The $104 billion savings through 2024 is largely due to lower-than-projected subsidy costs, which are the result of “somewhat less attractive” plans offered on the exchanges, the budget office found. Narrow networks, lower provider payments, and tighter management of the actual use of health care services on exchange plans are to thank for the premium decreases.

Premiums and subsidy payments will rise over the next several years, however. The CBO and the Joint Committee of Taxation (JCT) expect the exchanges’ provider payments to remain lower and networks to remain narrower than in the private market, but will be forced to become more attractive in order to keep some customers.

“That pattern will put upward pressure on exchange premiums over the next couple of years,” CBO reported, “although CBO and JCT anticipate that the plans’ characteristics will stabilize after 2016.”

While the budget office predicts that market-based alternatives will continue to provider higher-quality coverage than Obamacare exchanges, they recognize that they’ll shrink significantly as a result of the health care law.

Employer-based coverage will decrease by 7 million by 2024, to 159 million individuals, and nongroup coverage will be down 5 million, bringing the total to just 22 million. While exchange coverage typically provides fewer options, whether through hospitals and providers being out of network or doctors refusing to accept lower provider payments, subsidies will nevertheless attract new customers.

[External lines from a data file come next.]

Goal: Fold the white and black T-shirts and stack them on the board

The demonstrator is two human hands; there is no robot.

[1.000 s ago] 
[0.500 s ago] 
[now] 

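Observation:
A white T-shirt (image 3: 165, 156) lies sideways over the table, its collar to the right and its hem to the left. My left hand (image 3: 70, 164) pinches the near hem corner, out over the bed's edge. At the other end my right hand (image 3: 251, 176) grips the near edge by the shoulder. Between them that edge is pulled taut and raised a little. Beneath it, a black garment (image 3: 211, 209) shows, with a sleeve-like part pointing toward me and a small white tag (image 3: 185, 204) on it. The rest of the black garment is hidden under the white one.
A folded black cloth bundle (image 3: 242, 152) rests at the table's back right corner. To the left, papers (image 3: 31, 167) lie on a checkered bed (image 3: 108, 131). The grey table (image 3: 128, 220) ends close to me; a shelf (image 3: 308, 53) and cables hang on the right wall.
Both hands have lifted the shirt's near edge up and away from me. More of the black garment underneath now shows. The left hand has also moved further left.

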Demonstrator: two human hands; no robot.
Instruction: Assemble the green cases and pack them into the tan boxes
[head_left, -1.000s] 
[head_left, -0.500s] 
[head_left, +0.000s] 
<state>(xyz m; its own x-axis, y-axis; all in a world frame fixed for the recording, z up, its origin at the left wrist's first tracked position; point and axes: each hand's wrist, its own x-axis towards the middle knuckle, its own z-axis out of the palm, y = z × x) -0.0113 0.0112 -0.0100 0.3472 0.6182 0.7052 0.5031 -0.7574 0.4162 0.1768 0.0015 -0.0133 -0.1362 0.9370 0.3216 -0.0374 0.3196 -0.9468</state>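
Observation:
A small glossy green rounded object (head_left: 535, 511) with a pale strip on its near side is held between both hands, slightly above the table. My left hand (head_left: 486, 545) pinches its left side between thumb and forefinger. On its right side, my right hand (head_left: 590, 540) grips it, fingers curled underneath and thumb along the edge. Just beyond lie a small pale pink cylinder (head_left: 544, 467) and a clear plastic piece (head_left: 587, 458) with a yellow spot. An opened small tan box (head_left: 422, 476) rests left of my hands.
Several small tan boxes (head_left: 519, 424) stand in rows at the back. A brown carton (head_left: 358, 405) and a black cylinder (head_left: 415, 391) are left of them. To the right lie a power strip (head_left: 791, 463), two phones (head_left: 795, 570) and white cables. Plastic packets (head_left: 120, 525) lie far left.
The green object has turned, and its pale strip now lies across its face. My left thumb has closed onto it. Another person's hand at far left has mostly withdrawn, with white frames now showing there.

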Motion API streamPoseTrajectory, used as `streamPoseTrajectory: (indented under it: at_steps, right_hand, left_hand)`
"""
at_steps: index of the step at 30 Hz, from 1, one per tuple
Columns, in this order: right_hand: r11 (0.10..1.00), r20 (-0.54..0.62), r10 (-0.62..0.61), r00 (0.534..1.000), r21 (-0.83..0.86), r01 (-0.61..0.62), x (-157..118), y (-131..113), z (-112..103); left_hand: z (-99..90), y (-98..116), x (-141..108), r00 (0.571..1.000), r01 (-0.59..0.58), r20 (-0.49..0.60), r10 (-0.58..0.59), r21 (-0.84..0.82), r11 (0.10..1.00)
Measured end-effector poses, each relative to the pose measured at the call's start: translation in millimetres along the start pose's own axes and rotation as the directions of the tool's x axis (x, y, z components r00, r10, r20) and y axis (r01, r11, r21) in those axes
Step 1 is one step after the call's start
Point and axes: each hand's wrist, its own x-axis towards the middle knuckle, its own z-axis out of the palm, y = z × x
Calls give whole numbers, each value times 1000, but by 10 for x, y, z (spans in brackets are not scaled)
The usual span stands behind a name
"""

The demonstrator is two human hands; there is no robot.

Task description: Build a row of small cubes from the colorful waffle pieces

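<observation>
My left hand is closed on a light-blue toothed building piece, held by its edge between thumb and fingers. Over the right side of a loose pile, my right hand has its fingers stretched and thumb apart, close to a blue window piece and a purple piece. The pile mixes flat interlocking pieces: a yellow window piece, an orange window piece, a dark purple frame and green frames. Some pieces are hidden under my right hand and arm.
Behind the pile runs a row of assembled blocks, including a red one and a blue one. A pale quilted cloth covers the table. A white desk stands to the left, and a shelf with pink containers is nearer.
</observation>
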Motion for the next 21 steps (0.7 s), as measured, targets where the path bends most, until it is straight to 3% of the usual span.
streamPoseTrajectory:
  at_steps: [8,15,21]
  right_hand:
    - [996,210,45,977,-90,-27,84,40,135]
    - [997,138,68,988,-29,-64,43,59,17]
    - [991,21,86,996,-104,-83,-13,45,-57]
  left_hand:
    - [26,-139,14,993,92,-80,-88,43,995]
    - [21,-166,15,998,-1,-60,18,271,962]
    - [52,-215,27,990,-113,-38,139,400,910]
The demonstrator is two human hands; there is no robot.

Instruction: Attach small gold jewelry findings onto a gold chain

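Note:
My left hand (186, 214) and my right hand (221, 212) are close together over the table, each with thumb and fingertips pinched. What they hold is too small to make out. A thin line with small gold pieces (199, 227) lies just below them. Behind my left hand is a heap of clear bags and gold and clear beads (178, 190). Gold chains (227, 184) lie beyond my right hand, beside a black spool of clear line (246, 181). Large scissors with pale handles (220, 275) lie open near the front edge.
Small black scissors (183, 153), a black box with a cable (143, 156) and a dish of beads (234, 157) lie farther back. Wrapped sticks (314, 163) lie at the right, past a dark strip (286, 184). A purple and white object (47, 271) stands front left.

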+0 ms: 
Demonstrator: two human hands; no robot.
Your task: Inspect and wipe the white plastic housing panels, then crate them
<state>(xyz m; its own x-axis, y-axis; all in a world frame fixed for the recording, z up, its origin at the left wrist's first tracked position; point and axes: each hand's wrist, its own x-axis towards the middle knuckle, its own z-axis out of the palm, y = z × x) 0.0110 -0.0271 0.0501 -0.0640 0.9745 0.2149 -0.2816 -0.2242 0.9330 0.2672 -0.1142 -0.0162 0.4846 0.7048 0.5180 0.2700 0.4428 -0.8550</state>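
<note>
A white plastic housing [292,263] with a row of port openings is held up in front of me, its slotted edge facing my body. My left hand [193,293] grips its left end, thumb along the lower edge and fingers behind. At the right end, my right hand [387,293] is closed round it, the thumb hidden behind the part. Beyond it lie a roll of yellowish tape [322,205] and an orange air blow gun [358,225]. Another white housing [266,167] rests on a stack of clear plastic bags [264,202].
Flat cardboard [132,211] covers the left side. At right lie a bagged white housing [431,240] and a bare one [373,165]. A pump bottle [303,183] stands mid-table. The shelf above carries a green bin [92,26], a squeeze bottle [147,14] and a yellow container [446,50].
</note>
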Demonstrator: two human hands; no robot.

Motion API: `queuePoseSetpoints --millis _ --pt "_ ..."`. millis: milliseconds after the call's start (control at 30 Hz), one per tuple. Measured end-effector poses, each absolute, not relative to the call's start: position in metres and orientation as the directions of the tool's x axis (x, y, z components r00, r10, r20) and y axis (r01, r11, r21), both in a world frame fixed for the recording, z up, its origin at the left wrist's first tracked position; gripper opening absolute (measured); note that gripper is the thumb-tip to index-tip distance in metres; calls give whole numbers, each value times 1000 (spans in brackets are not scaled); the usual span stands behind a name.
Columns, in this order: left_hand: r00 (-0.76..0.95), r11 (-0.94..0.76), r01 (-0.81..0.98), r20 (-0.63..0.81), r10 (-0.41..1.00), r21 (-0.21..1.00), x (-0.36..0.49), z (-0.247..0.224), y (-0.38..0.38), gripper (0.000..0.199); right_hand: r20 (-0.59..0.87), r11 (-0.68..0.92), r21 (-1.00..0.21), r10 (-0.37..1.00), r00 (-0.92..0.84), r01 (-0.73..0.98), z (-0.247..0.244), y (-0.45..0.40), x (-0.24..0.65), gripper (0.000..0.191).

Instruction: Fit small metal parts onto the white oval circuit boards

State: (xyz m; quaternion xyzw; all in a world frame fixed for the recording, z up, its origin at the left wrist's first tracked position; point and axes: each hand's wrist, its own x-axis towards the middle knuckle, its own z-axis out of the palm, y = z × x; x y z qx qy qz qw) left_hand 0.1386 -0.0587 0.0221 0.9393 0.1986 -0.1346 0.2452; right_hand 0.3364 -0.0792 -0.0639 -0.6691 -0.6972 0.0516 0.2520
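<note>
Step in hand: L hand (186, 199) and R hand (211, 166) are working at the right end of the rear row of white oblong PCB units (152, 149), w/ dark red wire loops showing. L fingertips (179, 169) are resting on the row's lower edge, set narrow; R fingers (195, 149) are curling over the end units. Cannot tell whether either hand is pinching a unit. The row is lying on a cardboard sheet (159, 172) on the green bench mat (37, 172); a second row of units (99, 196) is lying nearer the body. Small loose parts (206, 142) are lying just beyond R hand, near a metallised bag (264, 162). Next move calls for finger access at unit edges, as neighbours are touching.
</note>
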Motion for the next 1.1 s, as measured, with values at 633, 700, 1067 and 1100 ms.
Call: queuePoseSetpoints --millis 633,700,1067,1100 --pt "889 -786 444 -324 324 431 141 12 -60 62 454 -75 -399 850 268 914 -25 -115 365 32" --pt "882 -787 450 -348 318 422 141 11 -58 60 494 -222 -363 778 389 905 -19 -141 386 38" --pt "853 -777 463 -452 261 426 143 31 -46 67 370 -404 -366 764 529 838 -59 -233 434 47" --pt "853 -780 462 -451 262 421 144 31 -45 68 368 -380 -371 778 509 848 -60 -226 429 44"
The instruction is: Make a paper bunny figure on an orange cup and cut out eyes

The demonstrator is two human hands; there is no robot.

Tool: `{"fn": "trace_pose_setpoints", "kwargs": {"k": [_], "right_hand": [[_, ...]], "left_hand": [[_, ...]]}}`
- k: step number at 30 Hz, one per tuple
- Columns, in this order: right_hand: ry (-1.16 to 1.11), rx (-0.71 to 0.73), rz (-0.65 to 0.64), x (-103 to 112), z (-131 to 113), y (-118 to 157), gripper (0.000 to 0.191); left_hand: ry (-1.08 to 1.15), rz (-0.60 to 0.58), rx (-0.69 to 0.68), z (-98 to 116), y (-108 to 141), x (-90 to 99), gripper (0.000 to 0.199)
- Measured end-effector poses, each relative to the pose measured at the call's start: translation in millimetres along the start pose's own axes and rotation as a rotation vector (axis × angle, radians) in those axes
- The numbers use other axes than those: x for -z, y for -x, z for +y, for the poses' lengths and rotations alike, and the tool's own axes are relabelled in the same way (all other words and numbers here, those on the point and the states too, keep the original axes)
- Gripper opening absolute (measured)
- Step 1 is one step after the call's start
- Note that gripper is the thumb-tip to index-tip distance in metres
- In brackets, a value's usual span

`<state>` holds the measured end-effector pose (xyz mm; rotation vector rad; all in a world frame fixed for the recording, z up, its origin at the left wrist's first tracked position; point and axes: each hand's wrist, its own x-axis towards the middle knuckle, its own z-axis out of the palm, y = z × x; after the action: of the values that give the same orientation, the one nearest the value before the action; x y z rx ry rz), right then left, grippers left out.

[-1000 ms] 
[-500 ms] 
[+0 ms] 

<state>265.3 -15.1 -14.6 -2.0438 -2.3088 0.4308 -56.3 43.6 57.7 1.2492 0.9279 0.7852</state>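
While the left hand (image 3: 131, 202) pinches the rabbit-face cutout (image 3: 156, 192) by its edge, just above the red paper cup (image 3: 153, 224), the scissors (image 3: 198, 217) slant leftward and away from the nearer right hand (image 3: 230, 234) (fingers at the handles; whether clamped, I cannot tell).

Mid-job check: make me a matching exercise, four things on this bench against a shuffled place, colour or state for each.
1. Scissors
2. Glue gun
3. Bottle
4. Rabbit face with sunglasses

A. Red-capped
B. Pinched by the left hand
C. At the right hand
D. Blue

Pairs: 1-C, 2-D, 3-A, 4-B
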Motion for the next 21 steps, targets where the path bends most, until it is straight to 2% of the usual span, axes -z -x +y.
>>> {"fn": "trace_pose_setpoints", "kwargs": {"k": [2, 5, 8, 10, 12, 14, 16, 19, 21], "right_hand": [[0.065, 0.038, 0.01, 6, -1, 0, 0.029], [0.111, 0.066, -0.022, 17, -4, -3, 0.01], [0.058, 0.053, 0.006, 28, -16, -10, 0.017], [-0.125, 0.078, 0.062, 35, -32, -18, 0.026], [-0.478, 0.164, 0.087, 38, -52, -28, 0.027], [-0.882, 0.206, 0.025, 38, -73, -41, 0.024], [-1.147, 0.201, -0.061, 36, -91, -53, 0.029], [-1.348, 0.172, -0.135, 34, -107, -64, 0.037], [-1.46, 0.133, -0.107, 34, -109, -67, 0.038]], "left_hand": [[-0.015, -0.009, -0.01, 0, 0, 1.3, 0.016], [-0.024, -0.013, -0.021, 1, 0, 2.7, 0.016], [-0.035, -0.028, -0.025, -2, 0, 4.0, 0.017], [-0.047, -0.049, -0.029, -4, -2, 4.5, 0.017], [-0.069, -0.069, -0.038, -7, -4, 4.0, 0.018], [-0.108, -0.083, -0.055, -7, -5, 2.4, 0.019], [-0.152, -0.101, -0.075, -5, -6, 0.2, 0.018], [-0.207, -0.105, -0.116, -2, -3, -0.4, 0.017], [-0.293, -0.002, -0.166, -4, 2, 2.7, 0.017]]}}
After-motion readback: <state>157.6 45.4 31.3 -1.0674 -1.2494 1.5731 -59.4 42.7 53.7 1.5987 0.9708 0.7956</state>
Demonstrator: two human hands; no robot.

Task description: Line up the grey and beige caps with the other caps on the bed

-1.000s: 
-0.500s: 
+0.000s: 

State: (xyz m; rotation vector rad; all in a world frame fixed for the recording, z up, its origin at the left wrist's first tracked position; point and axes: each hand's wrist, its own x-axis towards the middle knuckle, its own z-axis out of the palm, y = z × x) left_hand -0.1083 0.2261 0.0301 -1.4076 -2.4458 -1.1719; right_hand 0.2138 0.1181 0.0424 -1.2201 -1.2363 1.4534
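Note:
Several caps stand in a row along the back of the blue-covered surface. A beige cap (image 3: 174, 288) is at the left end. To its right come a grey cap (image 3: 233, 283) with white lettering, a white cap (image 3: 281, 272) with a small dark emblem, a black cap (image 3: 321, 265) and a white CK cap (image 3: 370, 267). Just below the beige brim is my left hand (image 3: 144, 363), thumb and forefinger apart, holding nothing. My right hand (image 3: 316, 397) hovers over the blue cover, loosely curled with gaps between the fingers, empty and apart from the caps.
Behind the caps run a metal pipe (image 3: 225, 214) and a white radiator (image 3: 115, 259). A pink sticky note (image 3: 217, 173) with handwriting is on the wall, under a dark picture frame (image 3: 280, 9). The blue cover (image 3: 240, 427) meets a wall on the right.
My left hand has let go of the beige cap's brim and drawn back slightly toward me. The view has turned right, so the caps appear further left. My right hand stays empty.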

Exchanges are expected to provide insurance to 25 million people, while Medicaid and CHIP are slated to expand coverage by 13 million, bringing their total share of the population up to 48 million individuals.

The CBO’s downward estimate may be good news on the surface for Obamacare supporters, but in the end, the savings come to a large extent from reduced quality care.

The nation’s best cancer hospitals are overwhelmingly not covered by plans in their states’ Affordable Care Act marketplaces, according to a recent AP survey. Just four of the 19 top comprehensive cancer centers are in-network for all state insurance plans, despite cancer being the standard disease used to argue for Obamacare: an unexpected catastrophe that can leave unsuspecting Americans with thousands in medical bills. With most cancer centers out-of-network, it’s unlikely most who find themselves in such a situation would be able to seek proper treatment.

One top hospital, Washington’s Seattle Children’s Hospital, is upset enough that it’s suing that the state’s insurance commissioner after being excluded from five of seven plans on the state-run exchange. In the meantime, Seattle Children’s is reportedly paying out of its own pocket to care for some 200 children whose insurance coverage now excludes the state’s top hospital.

The report did not adjust the last comprehensive cost analysis of the entire health care law. The last complete report from July 2012 found that Obamacare would reduce federal deficits.